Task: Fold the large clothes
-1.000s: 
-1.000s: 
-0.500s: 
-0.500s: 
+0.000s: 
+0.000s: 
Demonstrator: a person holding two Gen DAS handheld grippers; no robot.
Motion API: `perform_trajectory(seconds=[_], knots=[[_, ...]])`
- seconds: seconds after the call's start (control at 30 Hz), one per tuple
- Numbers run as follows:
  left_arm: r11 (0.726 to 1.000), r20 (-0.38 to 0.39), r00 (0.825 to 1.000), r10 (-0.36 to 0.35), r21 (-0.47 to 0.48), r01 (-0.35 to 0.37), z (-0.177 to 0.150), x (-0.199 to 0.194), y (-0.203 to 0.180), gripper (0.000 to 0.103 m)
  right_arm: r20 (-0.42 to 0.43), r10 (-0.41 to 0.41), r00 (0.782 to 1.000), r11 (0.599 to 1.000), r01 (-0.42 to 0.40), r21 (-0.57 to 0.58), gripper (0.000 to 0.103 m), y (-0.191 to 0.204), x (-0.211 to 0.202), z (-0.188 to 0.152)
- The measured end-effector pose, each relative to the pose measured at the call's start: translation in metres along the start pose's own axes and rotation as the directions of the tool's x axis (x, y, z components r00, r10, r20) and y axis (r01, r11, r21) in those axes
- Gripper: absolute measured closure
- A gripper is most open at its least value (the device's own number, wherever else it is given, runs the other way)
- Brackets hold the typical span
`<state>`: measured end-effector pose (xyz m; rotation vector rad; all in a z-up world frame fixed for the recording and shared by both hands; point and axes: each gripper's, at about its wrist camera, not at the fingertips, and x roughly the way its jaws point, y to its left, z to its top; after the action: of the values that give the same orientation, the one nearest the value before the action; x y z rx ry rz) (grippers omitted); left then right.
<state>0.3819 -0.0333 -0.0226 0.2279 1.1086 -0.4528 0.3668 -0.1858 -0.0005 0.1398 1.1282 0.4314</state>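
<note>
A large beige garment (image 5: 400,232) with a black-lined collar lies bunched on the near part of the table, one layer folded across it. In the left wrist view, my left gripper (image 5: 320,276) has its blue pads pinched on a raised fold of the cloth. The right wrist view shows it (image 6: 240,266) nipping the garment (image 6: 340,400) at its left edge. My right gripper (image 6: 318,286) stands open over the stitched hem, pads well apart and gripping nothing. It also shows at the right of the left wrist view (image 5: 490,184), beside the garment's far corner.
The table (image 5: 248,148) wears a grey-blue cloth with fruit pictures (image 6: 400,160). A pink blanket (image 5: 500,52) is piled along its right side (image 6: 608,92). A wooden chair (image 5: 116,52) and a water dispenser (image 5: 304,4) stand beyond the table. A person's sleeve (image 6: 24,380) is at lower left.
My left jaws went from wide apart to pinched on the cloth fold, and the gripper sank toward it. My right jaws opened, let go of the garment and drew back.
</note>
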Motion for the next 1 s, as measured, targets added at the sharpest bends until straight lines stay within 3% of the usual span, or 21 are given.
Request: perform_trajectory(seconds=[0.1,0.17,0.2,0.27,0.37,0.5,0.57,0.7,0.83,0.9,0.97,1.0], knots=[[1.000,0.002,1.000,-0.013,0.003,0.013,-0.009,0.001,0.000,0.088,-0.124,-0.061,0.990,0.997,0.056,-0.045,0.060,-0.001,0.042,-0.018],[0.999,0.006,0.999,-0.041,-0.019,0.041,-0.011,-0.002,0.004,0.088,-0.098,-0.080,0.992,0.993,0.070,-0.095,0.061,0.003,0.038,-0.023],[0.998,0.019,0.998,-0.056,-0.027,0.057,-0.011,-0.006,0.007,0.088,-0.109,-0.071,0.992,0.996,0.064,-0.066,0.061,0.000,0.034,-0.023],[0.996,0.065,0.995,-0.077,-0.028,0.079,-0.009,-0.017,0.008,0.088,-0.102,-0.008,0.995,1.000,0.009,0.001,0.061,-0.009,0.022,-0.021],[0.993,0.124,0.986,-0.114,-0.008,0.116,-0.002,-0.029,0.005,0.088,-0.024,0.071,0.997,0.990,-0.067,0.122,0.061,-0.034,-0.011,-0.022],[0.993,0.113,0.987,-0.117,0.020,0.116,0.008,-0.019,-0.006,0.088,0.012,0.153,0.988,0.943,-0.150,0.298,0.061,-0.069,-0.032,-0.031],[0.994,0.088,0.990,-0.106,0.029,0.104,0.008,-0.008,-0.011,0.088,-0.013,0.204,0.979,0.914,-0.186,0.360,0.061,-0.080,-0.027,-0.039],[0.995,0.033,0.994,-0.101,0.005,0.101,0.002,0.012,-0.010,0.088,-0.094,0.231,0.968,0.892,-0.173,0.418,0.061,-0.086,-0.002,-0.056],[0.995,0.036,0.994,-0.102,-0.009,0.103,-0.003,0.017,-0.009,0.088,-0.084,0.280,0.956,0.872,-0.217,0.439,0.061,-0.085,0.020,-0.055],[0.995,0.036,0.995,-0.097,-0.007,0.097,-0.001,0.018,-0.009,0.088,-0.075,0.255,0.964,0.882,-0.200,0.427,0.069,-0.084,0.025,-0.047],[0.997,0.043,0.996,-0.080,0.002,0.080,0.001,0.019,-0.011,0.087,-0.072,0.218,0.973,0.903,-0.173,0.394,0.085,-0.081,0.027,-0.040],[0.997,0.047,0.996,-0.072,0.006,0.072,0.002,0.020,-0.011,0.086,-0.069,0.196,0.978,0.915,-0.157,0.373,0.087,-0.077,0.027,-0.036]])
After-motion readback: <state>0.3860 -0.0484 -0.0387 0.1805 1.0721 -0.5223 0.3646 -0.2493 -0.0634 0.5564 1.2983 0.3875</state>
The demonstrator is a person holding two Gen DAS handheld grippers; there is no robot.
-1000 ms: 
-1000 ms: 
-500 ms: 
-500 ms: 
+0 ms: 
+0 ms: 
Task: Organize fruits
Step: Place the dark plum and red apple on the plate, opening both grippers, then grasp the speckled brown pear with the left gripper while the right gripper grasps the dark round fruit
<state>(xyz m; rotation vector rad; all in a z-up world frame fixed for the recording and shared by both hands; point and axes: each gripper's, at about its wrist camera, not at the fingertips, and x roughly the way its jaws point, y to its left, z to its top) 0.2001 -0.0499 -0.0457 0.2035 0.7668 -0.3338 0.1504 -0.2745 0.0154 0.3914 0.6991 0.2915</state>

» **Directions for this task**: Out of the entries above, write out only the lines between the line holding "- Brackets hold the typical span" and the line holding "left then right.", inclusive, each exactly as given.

» **Answer to the problem**:
- Brackets hold the typical span
`<state>`: measured end-effector pose (xyz m; rotation vector rad; all in a z-up world frame fixed for the recording and shared by both hands; point and axes: each gripper's, at about its wrist camera, not at the fingertips, and x roughly the way its jaws point, y to its left, z to its top; after the action: of the values that give the same orientation, the one nearest the value before the action; x y z rx ry rz) (grippers omitted); left then right.

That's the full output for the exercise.